Le passioni vanno sviluppate, non sono prestabilite dalla nascita

Le passioni, ovvero tutte quelle cose che piacciono ad ognuno di noi, non sono prestabilite dalla nascita ma vanno sviluppate. E la convinzione che questi interessi siano già “preimpostati” limiterebbe una persona nell’approcciarsi a nuovi campi di studio rinunciando in partenza a nuove sfide. È quanto emergerebbe da una ricerca condotta dalla Stanford University e pubblicata sulla rivista Psychological Science.

L’esperimento è stato diviso in due fasi e ha coinvolto 470 partecipanti. Nella prima fase i ricercatori hanno raggruppato gli studenti in due gruppi: uno con appassionati di tecnologia e il secondo con ragazzi predisposti alle discipline umanistiche.
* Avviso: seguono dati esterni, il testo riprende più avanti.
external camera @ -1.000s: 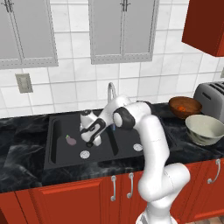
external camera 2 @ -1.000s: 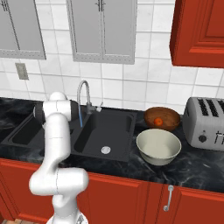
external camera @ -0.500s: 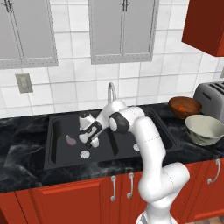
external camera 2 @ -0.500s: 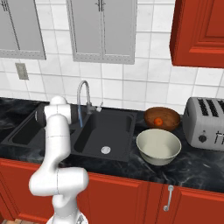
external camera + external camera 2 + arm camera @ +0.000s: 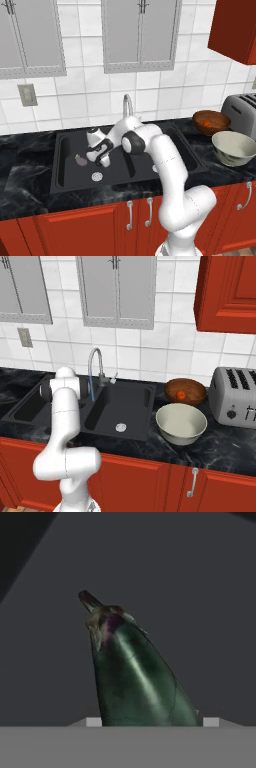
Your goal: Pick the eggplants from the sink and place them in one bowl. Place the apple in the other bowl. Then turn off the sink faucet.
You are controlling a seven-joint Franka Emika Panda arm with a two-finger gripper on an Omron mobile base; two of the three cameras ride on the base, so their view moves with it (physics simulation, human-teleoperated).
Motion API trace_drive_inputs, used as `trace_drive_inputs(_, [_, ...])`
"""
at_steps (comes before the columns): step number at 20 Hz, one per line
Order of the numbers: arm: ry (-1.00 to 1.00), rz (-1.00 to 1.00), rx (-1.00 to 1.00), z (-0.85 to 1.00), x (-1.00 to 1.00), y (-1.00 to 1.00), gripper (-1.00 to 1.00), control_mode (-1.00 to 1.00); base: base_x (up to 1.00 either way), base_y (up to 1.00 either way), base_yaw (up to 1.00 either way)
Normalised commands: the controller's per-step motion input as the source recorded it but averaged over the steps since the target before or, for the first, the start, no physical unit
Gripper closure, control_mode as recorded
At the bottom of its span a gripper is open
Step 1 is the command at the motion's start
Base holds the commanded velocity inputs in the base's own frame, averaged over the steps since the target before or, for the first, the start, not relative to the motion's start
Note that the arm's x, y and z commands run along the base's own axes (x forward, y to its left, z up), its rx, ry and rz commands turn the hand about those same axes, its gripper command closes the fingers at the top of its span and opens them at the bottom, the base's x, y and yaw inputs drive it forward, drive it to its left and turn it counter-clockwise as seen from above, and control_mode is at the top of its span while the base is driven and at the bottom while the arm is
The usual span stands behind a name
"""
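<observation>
The tool [image 5: 96, 156] is being held low inside the left basin of the sink [image 5: 65, 172], with the arm bent over the front edge so that the fingers are pointing down at the basin floor. In the hand view a dark eggplant [image 5: 135, 677] is lying straight ahead of the tool, its body running down between the two finger tips and its stem pointing away. The jaws are drawn in on either side of it, but whether they are already pressing on its skin cannot be told from these pictures. The reach is judged to be shaped this way because the vegetable is lying flat on the basin floor and has to be taken from above.

Just beside the tool, toward the basin's outer wall, the pale purple eggplant [image 5: 80, 160] is resting on the black floor, apart from the fingers. The round drain [image 5: 97, 176] is lying in front of the tool, nearer the base. The sink faucet [image 5: 128, 104] is rising behind the tool, and its arched spout is judged to be the thing most likely to be struck when the arm is lifted out. Well away to the far side of the arm, on the tabletop [image 5: 220, 443], the grey-cream bowl [image 5: 181, 423] is standing empty, and behind it the reddish-brown bowl [image 5: 185, 391] is already carrying the apple [image 5: 181, 395]. A toaster [image 5: 234, 397] is standing beyond both.
</observation>
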Motion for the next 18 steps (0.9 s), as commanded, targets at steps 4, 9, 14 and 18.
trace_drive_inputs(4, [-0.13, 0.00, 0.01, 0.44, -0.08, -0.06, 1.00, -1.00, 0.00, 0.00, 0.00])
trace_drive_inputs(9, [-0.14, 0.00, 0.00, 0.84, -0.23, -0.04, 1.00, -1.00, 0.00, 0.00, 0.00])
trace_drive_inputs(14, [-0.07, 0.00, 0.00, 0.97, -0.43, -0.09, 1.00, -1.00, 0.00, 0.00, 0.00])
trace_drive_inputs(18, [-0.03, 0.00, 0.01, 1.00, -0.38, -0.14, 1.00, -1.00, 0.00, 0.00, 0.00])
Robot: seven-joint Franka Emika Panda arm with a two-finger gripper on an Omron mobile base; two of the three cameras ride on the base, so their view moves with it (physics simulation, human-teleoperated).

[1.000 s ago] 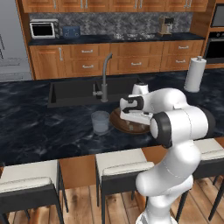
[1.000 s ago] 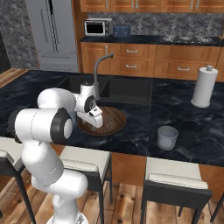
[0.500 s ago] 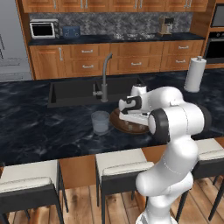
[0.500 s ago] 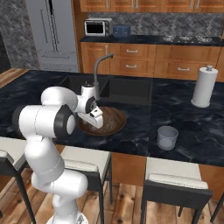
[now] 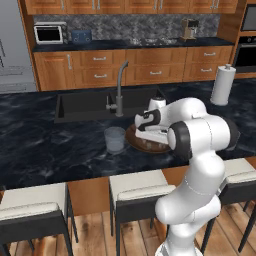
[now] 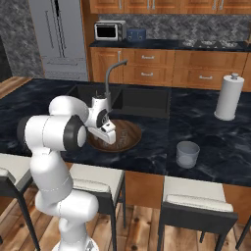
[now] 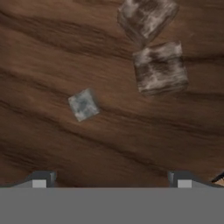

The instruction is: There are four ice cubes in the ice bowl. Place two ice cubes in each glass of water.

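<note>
The pincer (image 7: 111,179) hangs spread wide and empty just above the floor of the bowl (image 7: 52,52), its two tips low at 7 and 5 o'clock in the hand view. Three cubes lie on the wood ahead of it: a small one (image 7: 83,105) at 11 o'clock from the gap, a larger one (image 7: 160,68) at 1 o'clock, and another (image 7: 146,18) touching that at the top. On the dark table (image 6: 215,142) one glass (image 5: 114,139) stands just beside the bowl at 9 o'clock in the left base view, and a second glass (image 6: 187,154) stands well apart at 4 o'clock in the right base view.
</note>
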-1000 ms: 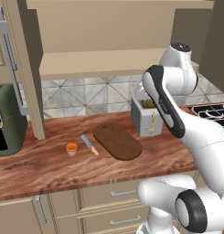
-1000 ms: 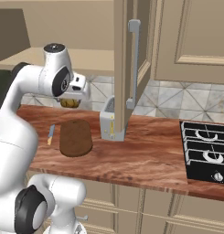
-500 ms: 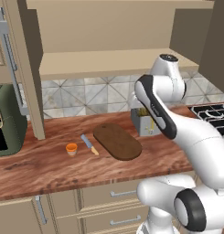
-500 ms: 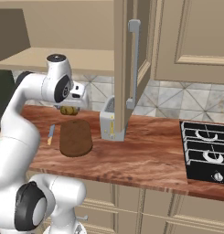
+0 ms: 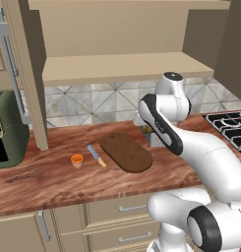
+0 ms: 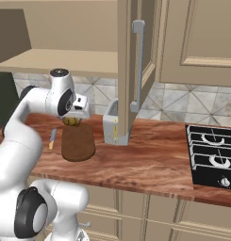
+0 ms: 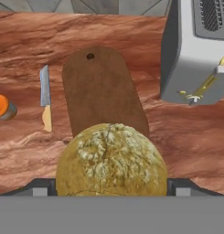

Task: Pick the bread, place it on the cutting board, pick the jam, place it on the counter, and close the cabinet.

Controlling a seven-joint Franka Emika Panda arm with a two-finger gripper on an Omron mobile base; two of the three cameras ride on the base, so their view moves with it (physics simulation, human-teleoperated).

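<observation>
Kitchen worktop scene: the counter is a reddish wood-grain surface with beige drawers beneath, tiled wall behind, and the open cabinet above.

Bread: held in the gripper, jaws pinching it on both sides. It hangs above the near end of the cutting board, not yet resting on it.

Risk points, as judgement:
- Early release. The bread is round; dropped from height it could roll off the board onto the counter. Lower until it touches before opening.
- Off-centre placement. In the hand view the bread sits over the board's near end rather than its middle; release here may leave it overhanging the edge.
- Collision on descent. The toaster stands just beside the board's right edge; a sideways drift of the hand could strike it.
- Later steps. The open cabinet door hangs over the counter near the toaster; arm swings could clip it.

Surroundings: a knife lies just beside the board's left edge, parallel to it. The jam already stands on the counter, left of the knife. A stove occupies the counter's right end; a green appliance stands at the left end.
</observation>
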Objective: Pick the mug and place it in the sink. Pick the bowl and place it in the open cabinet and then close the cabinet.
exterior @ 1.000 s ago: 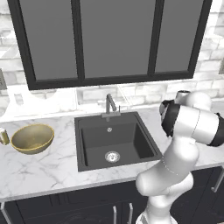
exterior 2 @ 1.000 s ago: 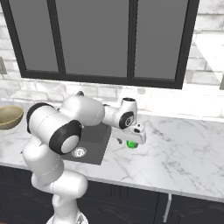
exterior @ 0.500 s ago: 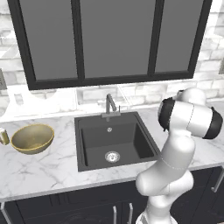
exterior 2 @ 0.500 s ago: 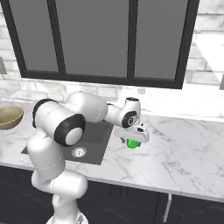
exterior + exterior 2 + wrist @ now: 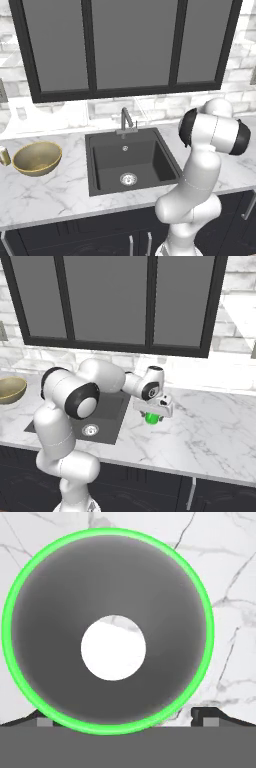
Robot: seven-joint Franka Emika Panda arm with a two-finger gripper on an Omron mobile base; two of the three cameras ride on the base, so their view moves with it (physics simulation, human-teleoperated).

Sono stati dati loro degli articoli da leggere con diversi temi, così facendo si è scoperto che i ragazzi che avevano una mentalità fissa su un argomento erano meno propensi a leggere qualcosa che non parlasse della loro materia preferita.

Nella seconda fase del test ai ragazzi è stato mostrato un video sui buchi neri e l’origine dell’universo. La maggior parte dei ragazzi era affascinata dal filmato, però quello stesso entusiasmo è diminuito non appena hanno avuto davanti un testo da leggere riguardante lo stesso argomento del video.

Gregory Walton, uno dei ricercatori, ha evidenziato che essere troppo focalizzati su un’area di studio potrebbe impedire di sviluppare interessi e competenze nel compiere un lavoro mentale di collegamenti e connessioni con altre materie.